▶ _Problem_: The listing below must be repeated word for word, without its pictures.

* * * * * * * * *

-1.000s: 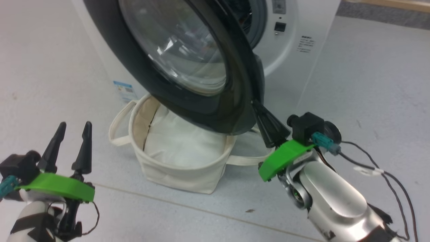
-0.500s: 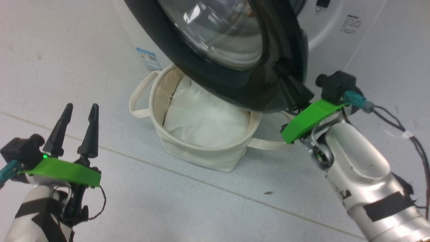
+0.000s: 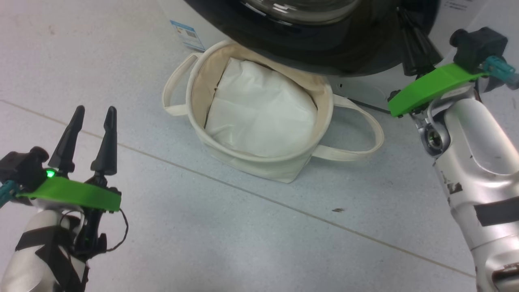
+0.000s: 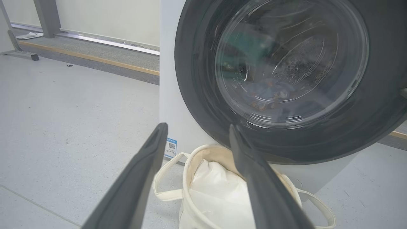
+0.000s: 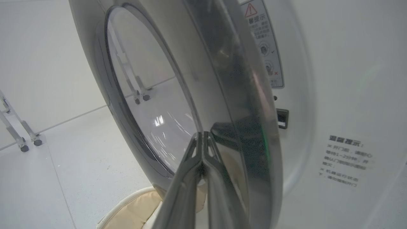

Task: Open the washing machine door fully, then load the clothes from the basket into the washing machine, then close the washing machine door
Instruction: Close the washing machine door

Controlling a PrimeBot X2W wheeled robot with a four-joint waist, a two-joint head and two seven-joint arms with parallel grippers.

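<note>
The washing machine door (image 4: 375,105) stands partly swung out from the white washing machine (image 5: 337,79), its black rim (image 3: 324,52) hanging over the basket (image 3: 259,164). My right gripper (image 3: 403,16) is shut, its joined fingertips (image 5: 202,140) lying against the door's rim near its edge. The cream basket holds a plain white cloth (image 3: 263,113). Through the door glass, blurred light blue clothes (image 4: 267,95) with orange specks lie in the drum. My left gripper (image 3: 93,111) is open and empty, low at the left, its fingers pointing toward the basket rim (image 4: 203,152).
A blue label (image 3: 187,34) is on the machine's lower corner. Two loop handles (image 3: 365,150) stick out from the basket's sides. Grey floor lies all around, with wheeled frame legs (image 5: 22,140) farther off and a wall base (image 4: 95,57) beyond.
The head view has shifted down, so the basket now sits mid-frame. My right gripper stays shut against the door rim. The left gripper stays open in much the same place.
</note>
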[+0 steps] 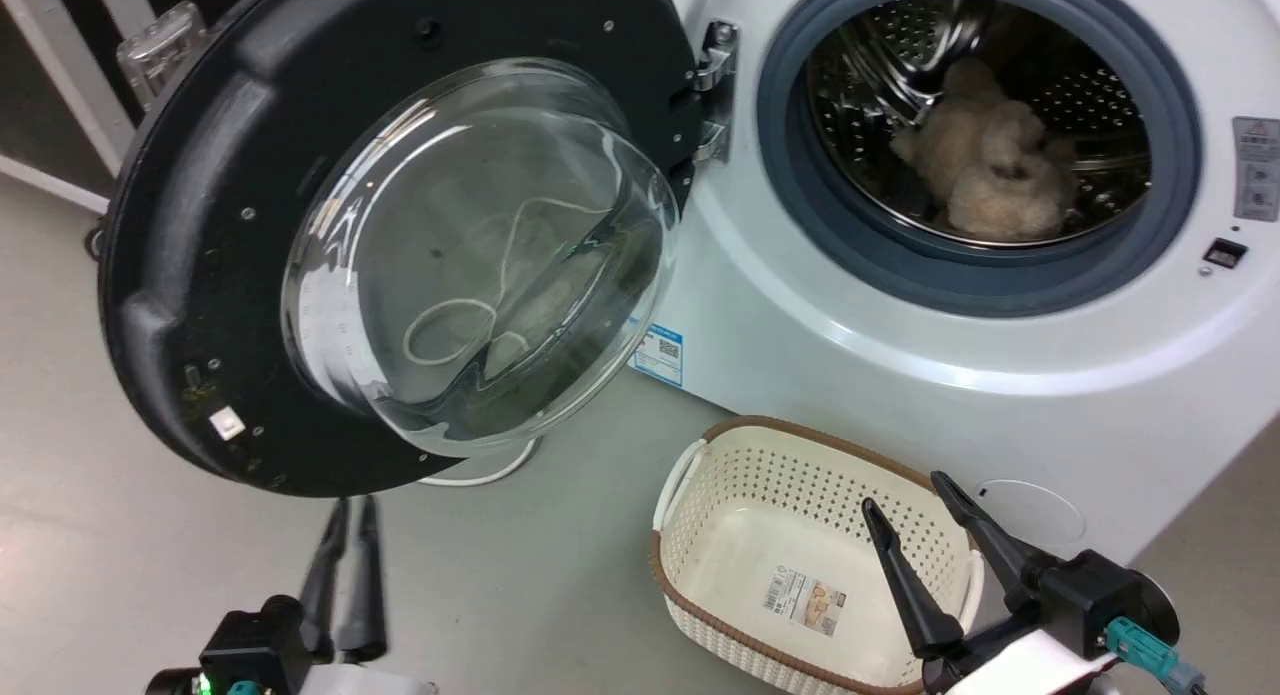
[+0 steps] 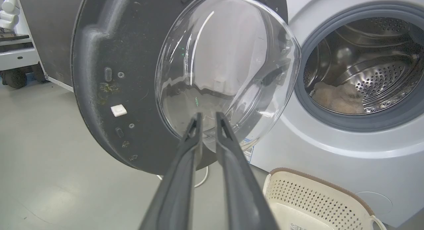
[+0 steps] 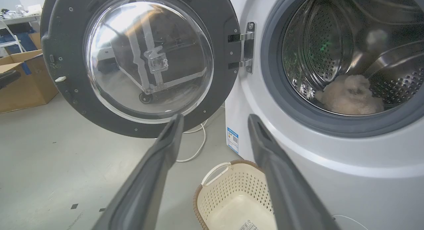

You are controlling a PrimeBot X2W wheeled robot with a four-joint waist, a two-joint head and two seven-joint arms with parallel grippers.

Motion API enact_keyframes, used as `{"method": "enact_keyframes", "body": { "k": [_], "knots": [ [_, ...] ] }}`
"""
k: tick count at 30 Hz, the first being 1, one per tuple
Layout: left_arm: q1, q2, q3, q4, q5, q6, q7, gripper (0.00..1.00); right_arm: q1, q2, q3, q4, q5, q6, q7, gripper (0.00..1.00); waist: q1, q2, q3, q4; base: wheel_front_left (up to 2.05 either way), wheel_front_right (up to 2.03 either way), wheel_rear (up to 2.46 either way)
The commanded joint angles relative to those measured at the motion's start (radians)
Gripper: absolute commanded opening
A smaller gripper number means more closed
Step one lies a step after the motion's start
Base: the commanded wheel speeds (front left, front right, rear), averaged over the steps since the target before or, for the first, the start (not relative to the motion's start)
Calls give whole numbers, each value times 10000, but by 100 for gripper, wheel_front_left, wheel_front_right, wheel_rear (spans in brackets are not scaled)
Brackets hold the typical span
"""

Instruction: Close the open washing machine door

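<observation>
Just ahead of the left gripper, its fingers nearly together on nothing, the round black-rimmed glass washing machine door is hanging open from the white front-loading washing machine. The right gripper is gaping empty above a cream perforated basket.

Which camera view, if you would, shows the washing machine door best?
The right wrist view: the washing machine door faces it almost squarely and nearly whole, with the hinge clear. The head view sees it obliquely from above, top cropped. The left wrist view is close, top cropped, the left gripper overlapping it.
</observation>
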Motion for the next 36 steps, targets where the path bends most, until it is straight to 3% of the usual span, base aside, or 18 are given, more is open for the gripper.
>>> {"method": "enact_keyframes", "body": {
  "k": [1,8,14,17,21,23,24,27,28,30,36],
  "knots": [
    [117,1,39,9,-16,-76,-129,0,18,-107,71,34,117,8,-115,100,0,0,47,100,0,0,0],
    [-261,1,551,-377,-518,-226,-275,0,138,-240,39,-27,204,8,-261,100,0,0,211,383,0,0,0],
    [-1409,448,1774,-523,-1330,-826,-401,0,363,-269,-134,-158,229,9,-386,100,0,0,306,597,0,0,0],
    [-2287,703,2333,-299,-2448,-1027,-312,0,467,-308,-217,-272,217,9,-449,100,0,0,447,661,0,0,0],
    [-3762,1194,3473,380,-4803,-1144,698,0,455,-481,-126,-365,258,9,-532,100,0,0,774,569,0,0,0],
    [-4109,1408,3722,609,-5239,-1115,1019,0,435,-536,-80,-375,283,9,-553,100,0,0,862,529,0,0,0],
    [-4739,1918,4097,1115,-5907,-1029,1703,0,363,-647,-8,-390,350,9,-595,100,0,0,1049,437,0,0,0],
    [-5719,2500,4667,2109,-7086,-770,2786,0,210,-799,45,-422,459,10,-658,100,0,0,1352,293,0,0,0],
    [-5719,2500,4667,2109,-7086,-770,2786,0,210,-799,45,-422,459,10,-658,100,0,0,1352,293,0,0,0],
    [-6596,2872,5076,3125,-8235,-395,3973,0,52,-959,111,-459,532,10,-699,100,0,0,1653,131,0,0,0],
    [-7525,3215,5376,4415,-9445,270,5638,0,-140,-1138,102,-476,617,10,-699,100,0,0,1941,-170,0,0,0]
  ]
}}
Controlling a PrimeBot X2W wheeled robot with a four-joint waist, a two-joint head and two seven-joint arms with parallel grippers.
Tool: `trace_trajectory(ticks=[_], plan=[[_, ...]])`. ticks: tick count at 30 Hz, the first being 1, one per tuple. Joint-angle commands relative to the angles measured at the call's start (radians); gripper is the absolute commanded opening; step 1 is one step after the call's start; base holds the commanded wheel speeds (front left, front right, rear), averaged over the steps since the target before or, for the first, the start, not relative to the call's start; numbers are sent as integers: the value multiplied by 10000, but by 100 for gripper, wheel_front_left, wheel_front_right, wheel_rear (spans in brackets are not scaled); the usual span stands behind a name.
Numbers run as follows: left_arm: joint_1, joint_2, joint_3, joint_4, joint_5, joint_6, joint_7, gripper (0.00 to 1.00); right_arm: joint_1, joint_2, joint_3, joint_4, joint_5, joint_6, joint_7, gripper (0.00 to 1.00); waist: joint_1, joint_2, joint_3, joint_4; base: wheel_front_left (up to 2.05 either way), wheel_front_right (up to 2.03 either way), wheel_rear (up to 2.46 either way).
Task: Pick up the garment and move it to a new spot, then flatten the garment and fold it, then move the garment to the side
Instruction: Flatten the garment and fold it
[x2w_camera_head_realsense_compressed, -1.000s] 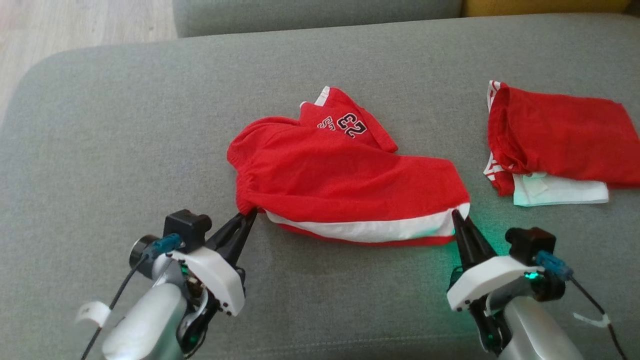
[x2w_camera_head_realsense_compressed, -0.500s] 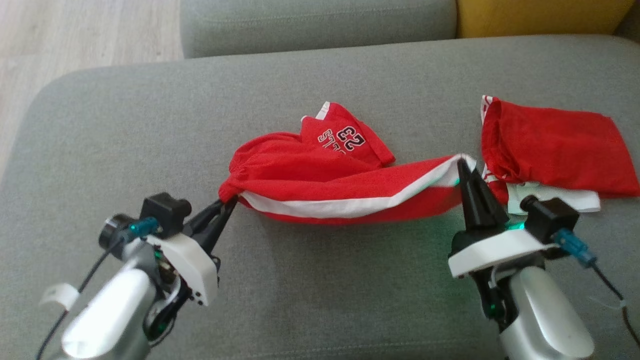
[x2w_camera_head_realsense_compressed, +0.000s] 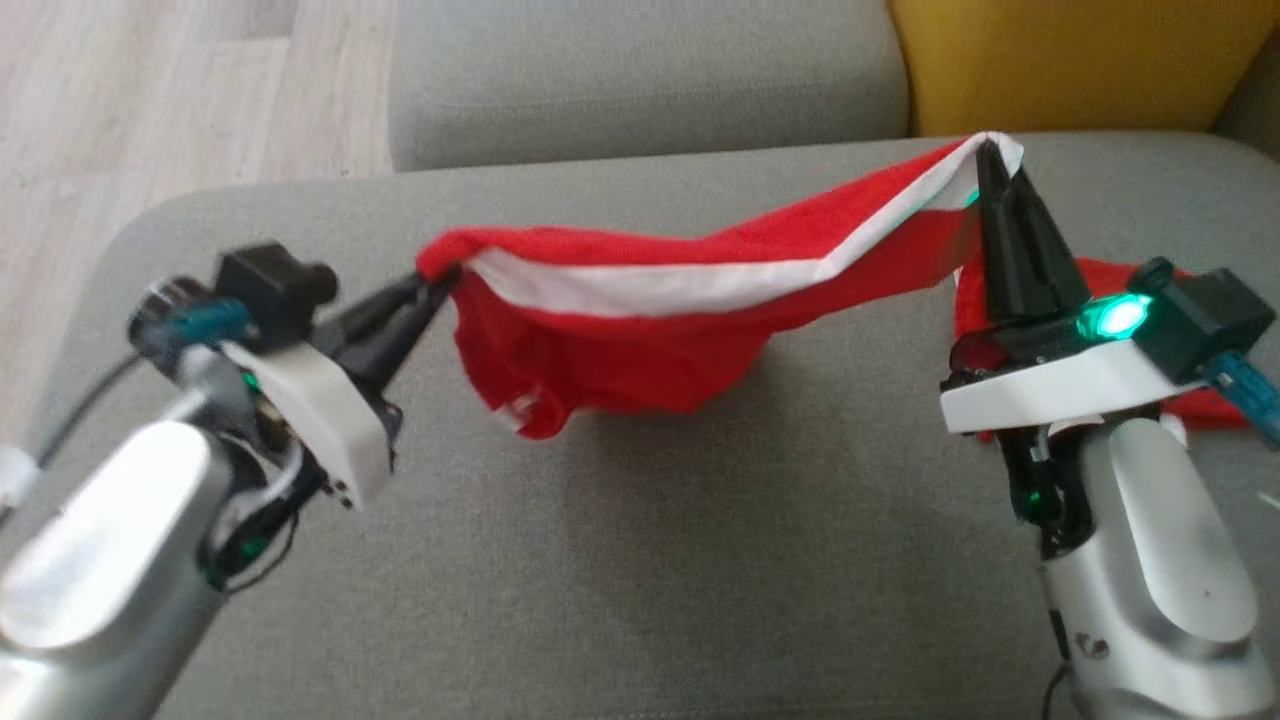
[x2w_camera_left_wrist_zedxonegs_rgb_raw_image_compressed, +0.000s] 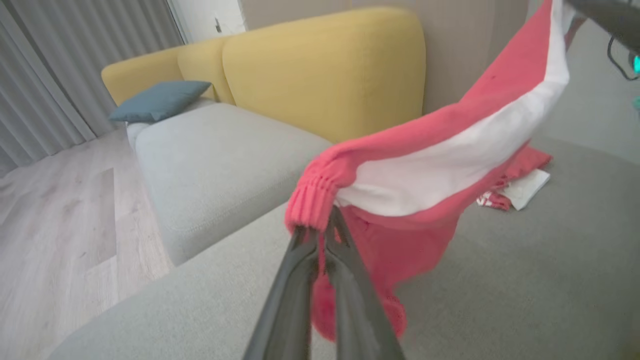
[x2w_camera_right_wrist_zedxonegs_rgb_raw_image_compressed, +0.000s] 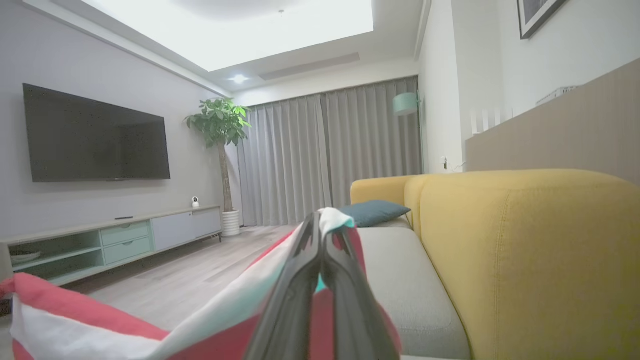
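Garment (x2w_camera_head_realsense_compressed: 620, 350) aloft, left fingers (x2w_camera_head_realsense_compressed: 390, 312), right fingers (x2w_camera_head_realsense_compressed: 1015, 250) clamped

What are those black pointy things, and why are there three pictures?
They are a robot's two pinchers, one on each arm. One picture is from a camera on its head, looking down at a gray sofa. The other two come from cameras on its wrists, looking along the fingers. The left gripper and right gripper are both shut on red shorts with a white stripe, holding them stretched in the air. More clothes lie on the sofa by the right arm.
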Motion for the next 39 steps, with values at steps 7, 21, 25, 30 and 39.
trace_trajectory(ticks=[7,21,25,30,39], plan=[[-178,405,1451,-1708,-1219,639,127,0,231,149,-422,-1445,-335,-9,418,0,0,-1,-330,57,0,0,0],[-6,535,2314,-3192,-2095,1301,261,0,191,387,-1148,-2914,-431,-9,2020,0,0,-1,298,107,0,0,0],[-1374,498,2373,-2059,-2162,866,541,0,-1540,388,-1024,-2025,-237,-9,2558,0,0,-1,1307,94,0,0,0],[-4236,258,2502,444,-1806,412,419,0,-5128,389,-953,371,-138,-9,2561,0,0,-1,2711,48,0,0,0],[-8539,-583,2570,4432,-560,202,-1830,0,-10362,389,-1587,4940,-586,-9,-188,0,0,-1,4011,12,0,0,0]])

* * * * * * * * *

▶ _Output for this task_:
-1.000s: 
-0.500s: 
+0.000s: 
+0.000s: 
+0.000s: 

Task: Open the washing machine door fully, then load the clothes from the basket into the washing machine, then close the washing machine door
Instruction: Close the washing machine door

Controlling a PrimeBot X2W wheeled robot with a four-joint waist, a two-joint head and two seven-joint arms with parallel grippers.

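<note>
The washing machine door (image 4: 375,105) stands partly swung out from the white washing machine (image 5: 337,79), its black rim (image 3: 324,52) hanging over the basket (image 3: 259,164). My right gripper (image 3: 403,16) is shut, its joined fingertips (image 5: 202,140) lying against the door's rim near its edge. The cream basket holds a plain white cloth (image 3: 263,113). Through the door glass, blurred light blue clothes (image 4: 267,95) with orange specks lie in the drum. My left gripper (image 3: 93,111) is open and empty, low at the left, its fingers pointing toward the basket rim (image 4: 203,152).
A blue label (image 3: 187,34) is on the machine's lower corner. Two loop handles (image 3: 365,150) stick out from the basket's sides. Grey floor lies all around, with wheeled frame legs (image 5: 22,140) farther off and a wall base (image 4: 95,57) beyond.
The head view has shifted down, so the basket now sits mid-frame. My right gripper stays shut against the door rim. The left gripper stays open in much the same place.
</note>
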[+0 steps] 
[+0 steps] 
[+0 steps] 

You are controlling a PrimeBot X2W wheeled robot with a four-joint waist, a two-joint head and two seven-joint arms with parallel grippers.

Motion API enact_keyframes, used as `{"method": "enact_keyframes", "body": { "k": [_], "knots": [ [_, ...] ] }}`
"""
k: tick count at 30 Hz, the first being 1, one per tuple
Layout: left_arm: q1, q2, q3, q4, q5, q6, q7, gripper (0.00..1.00); right_arm: q1, q2, q3, q4, q5, q6, q7, gripper (0.00..1.00); waist: q1, q2, q3, q4; base: wheel_front_left (up to 2.05 either way), wheel_front_right (up to 2.03 either way), wheel_rear (up to 2.46 either way)
The commanded joint angles relative to those measured at the motion's start (radians)
Gripper: absolute commanded opening
A smaller gripper number means more closed
Step one lies a step after the motion's start
Base: the commanded wheel speeds (front left, front right, rear), averaged over the steps since the target before or, for the first, the start (not relative to the motion's start)
Calls give whole numbers, each value times 10000, but by 100 for gripper, wheel_front_left, wheel_front_right, wheel_rear (spans in brackets are not scaled)
Brackets hold the typical span
"""

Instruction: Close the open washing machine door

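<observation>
Just ahead of the left gripper, its fingers nearly together on nothing, the round black-rimmed glass washing machine door is hanging open from the white front-loading washing machine. The right gripper is gaping empty above a cream perforated basket.

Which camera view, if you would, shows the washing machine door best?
The right wrist view: the washing machine door faces it almost squarely and nearly whole, with the hinge clear. The head view sees it obliquely from above, top cropped. The left wrist view is close, top cropped, the left gripper overlapping it.
</observation>
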Motion for the next 36 steps, targets where the path bends most, until it is straight to 3% of the usual span, base aside, or 18 are given, more is open for the gripper.
>>> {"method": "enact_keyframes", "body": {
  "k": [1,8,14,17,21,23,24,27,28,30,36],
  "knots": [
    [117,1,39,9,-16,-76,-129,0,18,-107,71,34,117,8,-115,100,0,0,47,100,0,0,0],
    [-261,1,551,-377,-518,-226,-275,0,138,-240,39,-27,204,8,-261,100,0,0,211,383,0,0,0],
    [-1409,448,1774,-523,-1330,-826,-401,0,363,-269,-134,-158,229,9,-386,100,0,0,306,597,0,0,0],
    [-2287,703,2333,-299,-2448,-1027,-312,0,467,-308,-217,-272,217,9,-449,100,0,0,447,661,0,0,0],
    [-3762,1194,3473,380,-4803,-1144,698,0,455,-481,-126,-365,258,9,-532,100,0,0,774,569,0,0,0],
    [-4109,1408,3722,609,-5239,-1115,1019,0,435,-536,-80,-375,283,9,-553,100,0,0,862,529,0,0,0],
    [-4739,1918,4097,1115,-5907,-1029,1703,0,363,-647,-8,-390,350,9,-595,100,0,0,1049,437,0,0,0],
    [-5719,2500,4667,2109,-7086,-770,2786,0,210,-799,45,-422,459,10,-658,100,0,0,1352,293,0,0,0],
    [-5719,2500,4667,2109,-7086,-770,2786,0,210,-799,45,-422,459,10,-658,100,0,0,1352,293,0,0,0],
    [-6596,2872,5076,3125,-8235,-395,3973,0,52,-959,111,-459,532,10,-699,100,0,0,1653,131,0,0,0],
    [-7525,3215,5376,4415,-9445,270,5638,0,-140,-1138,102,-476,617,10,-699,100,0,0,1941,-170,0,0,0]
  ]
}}
Controlling a PrimeBot X2W wheeled robot with a four-joint waist, a two-joint head and two seven-joint arms with parallel grippers.
Tool: `trace_trajectory(ticks=[_], plan=[[_, ...]])`. ticks: tick count at 30 Hz, the first being 1, one per tuple. Joint-angle commands relative to the angles measured at the call's start (radians); gripper is the absolute commanded opening; step 1 is one step after the call's start; base holds the commanded wheel speeds (front left, front right, rear), averaged over the steps since the target before or, for the first, the start, not relative to the call's start; numbers are sent as integers: the value multiplied by 10000, but by 100 for gripper, wheel_front_left, wheel_front_right, wheel_rear (spans in brackets are not scaled); the usual span stands behind a name.
Numbers run as follows: left_arm: joint_1, joint_2, joint_3, joint_4, joint_5, joint_6, joint_7, gripper (0.00 to 1.00); right_arm: joint_1, joint_2, joint_3, joint_4, joint_5, joint_6, joint_7, gripper (0.00 to 1.00); waist: joint_1, joint_2, joint_3, joint_4; base: wheel_front_left (up to 2.05 either way), wheel_front_right (up to 2.03 either way), wheel_rear (up to 2.46 either way).
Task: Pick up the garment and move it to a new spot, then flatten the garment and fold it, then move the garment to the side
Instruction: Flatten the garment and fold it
[x2w_camera_head_realsense_compressed, -1.000s] 
[x2w_camera_head_realsense_compressed, -0.500s] 
[x2w_camera_head_realsense_compressed, +0.000s] 
[x2w_camera_left_wrist_zedxonegs_rgb_raw_image_compressed, +0.000s] 
[x2w_camera_right_wrist_zedxonegs_rgb_raw_image_compressed, +0.000s] 
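Garment (x2w_camera_head_realsense_compressed: 620, 350) aloft, left fingers (x2w_camera_head_realsense_compressed: 390, 312), right fingers (x2w_camera_head_realsense_compressed: 1015, 250) clamped

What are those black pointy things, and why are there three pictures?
They are a robot's two pinchers, one on each arm. One picture is from a camera on its head, looking down at a gray sofa. The other two come from cameras on its wrists, looking along the fingers. The left gripper and right gripper are both shut on red shorts with a white stripe, holding them stretched in the air. More clothes lie on the sofa by the right arm.
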Motion for the next 39 steps, with values at steps 7, 21, 25, 30 and 39.
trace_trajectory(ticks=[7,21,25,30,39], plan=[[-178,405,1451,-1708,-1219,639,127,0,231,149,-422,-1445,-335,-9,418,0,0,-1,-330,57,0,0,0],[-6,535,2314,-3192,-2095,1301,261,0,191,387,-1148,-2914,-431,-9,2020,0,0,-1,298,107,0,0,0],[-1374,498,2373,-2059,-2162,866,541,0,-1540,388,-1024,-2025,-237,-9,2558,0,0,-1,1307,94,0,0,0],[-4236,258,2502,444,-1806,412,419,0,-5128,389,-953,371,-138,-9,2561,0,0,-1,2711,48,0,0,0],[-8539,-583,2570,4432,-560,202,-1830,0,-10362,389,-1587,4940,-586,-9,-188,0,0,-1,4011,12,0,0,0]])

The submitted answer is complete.